The two known survivors of Friday's blast – one of them a grader driver, Daniel Rockhouse, who was blown off his machine – told police that three of their colleagues were on their way out. However, no one else appeared. Mr Rockhouse was discharged from hospital yesterday, as was Russell Smith, an electrician sent into the mine to investigate the power failure.

As darkness fell yesterday, safety technicians stopped monitoring air quality, although rescuers and health workers remained on standby. The caution being exercised was applauded by Professor Bruce Hebblewhite, the head of the Mining and Engineering School at the University of New South Wales. To rush in "would be quite foolhardy ... and in times gone by that's led to accidents with the rescue teams themselves". However, Mr Drew said relatives were sick of listening to the mine company's reasons for the delay. "We go and sit there and listen to what they tell us in the office, and it's just the same old runaround. Excuses for why things can't be done, instead of trying to find solutions." Families were also upset they were not allowed on the site, he said.

Among the missing men are a local councillor, Milton Osborne, a star rugby player in the region, Blair Sims, and an unnamed father of five. Mr Rockhouse's brother, Ben, is trapped, too. There are also two Australians and a South African. Specialist gas testing equipment was flown from Australia yesterday, along with 13 rescue and technical experts.

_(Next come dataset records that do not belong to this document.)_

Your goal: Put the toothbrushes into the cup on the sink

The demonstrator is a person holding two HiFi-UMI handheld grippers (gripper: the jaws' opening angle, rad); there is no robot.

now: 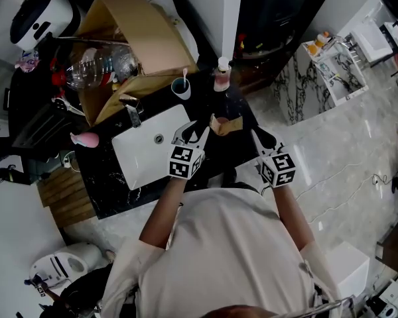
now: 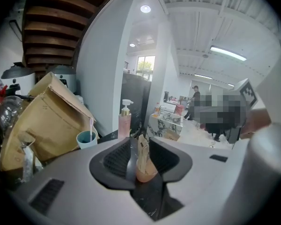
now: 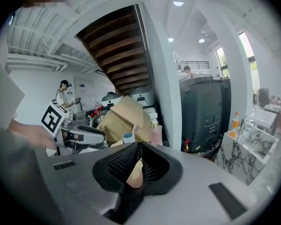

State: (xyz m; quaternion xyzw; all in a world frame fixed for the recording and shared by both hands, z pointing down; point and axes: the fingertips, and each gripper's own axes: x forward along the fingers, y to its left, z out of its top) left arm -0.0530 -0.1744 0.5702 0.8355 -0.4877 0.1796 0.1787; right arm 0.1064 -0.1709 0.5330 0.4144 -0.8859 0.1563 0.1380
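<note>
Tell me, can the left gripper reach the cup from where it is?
Probably yes. The cup stands on the counter just beyond the left gripper, and nothing seems to stand between them.

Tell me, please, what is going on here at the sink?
A person holds a pair of tongs in each hand over a small brown packet on the counter beside the white sink. The left tongs stand open with the packet between them. The right tongs are shut at its other side; whether they pinch it is unclear. One toothbrush already stands in the cup behind the sink, near a pink pump bottle.
</note>
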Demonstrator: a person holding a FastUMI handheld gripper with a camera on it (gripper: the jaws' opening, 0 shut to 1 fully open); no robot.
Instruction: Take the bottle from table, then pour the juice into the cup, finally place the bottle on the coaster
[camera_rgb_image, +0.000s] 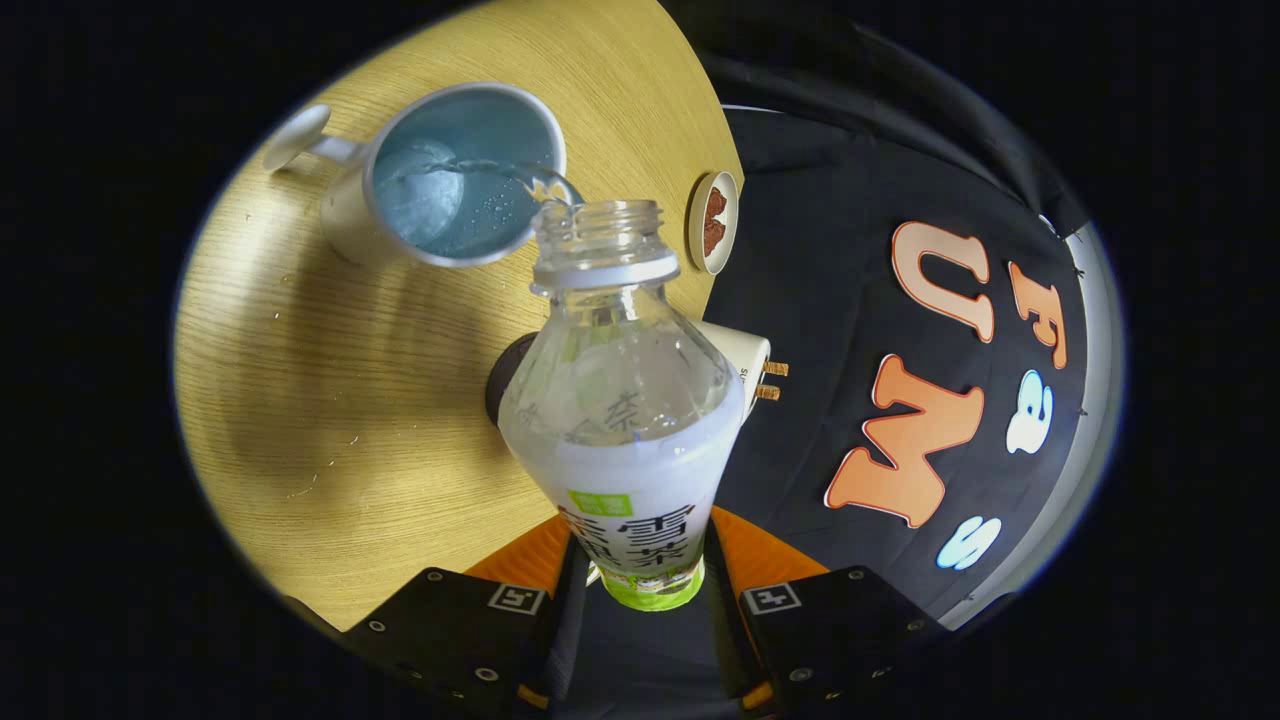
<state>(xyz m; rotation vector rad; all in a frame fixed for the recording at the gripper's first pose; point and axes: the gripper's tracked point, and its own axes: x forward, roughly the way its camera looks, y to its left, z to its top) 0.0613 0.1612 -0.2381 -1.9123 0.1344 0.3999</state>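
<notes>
My claw (640, 590) is clenched around the lower body of a clear plastic bottle (625, 420), one finger pressing on each side of its label. The bottle reaches straight ahead from between my fingers, tipped so that its open neck points away from me toward a cup (440, 185). The cap is off. A thin stream of clear liquid (500, 172) runs from the bottle's mouth over the near rim of the cup, which already holds some liquid, with bubbles on its inner wall. The cup is white, with its handle on the far side from the bottle, and it rests on a round wooden table (330, 400). Just beside the bottle's neck, near the table's edge, lies a small round coaster (713, 222) with a dark brown centre. A few drops (300, 490) speckle the table.
</notes>
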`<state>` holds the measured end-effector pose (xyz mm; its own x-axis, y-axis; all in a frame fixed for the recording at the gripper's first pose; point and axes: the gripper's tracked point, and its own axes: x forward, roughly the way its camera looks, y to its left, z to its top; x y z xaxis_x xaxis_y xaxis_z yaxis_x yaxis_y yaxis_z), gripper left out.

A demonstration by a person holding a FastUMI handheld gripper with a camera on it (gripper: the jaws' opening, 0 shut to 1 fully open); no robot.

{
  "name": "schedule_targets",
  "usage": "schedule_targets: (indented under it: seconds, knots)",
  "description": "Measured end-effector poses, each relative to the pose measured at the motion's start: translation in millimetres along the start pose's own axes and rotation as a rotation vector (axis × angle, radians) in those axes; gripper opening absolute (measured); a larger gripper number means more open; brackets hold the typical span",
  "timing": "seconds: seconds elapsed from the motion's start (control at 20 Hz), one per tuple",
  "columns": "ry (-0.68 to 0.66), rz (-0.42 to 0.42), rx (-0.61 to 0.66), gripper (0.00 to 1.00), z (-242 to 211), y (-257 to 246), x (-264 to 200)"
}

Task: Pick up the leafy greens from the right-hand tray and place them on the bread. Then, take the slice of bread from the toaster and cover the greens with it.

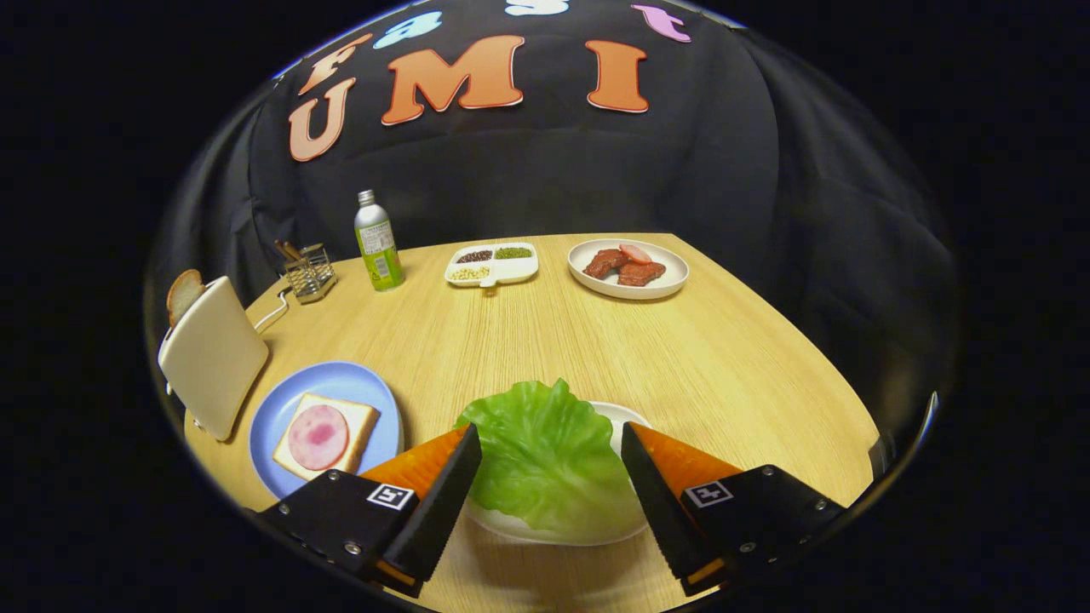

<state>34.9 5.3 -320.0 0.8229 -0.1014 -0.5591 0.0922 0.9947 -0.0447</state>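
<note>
1. Between the two fingers of the gripper [551, 464] sits the lettuce leaf [545, 455], lying on a white dish [626, 421] on the wooden table [724, 358]. The fingers are spread wide, one on each side of the leaf, not pressing on it as far as I can see.

2. Handling guess: the leaf looks thin, floppy and super light, probably a fake one with a slick surface. I'd pinch it across a ruffled side edge or a raised fold, not flat on the middle, since it'll likely just bend and slide.

3. Orientation: its long axis runs roughly away from the gripper, with the frilly end pointing toward the far side of the table and the smoother end nearest the fingers. Hard to tell whether the near end hangs over the dish rim, the fisheye warps that bit.

4. Off to the left, beside the left finger, is the blue plate [341, 379] with the bread slice [362, 417] and a round of ham [318, 437] on top. That's the drop spot.

5. Further left stands the toaster [213, 358] with the second slice [183, 294] poking out of the top.
</note>
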Motion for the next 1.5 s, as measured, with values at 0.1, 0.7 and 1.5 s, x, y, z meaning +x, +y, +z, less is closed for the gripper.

The Pike River mine, which opened in 2008, has been beset by delays, most notably caused by the collapse of a ventilation shaft not long before it was due to start production. It produces high-grade coal used in steel production, particularly for the Indian market. This year has been a black one for the mining industry, with the Chilean mine collapse, accidents in China and now the explosion in New Zealand.

Mayor Kokshoorn spoke for many when he said: "It's a hopeless situation. You want to help, but you can't. You just want to run down the mine and see if everyone's all right." New Zealand's Prime Minister, John Key, who has received messages of solidarity from around the world, including an email from Prince William, said: "It's a difficult time for everyone, but we're determined to get the men out alive." Mr Drew said: "I just want my boy back."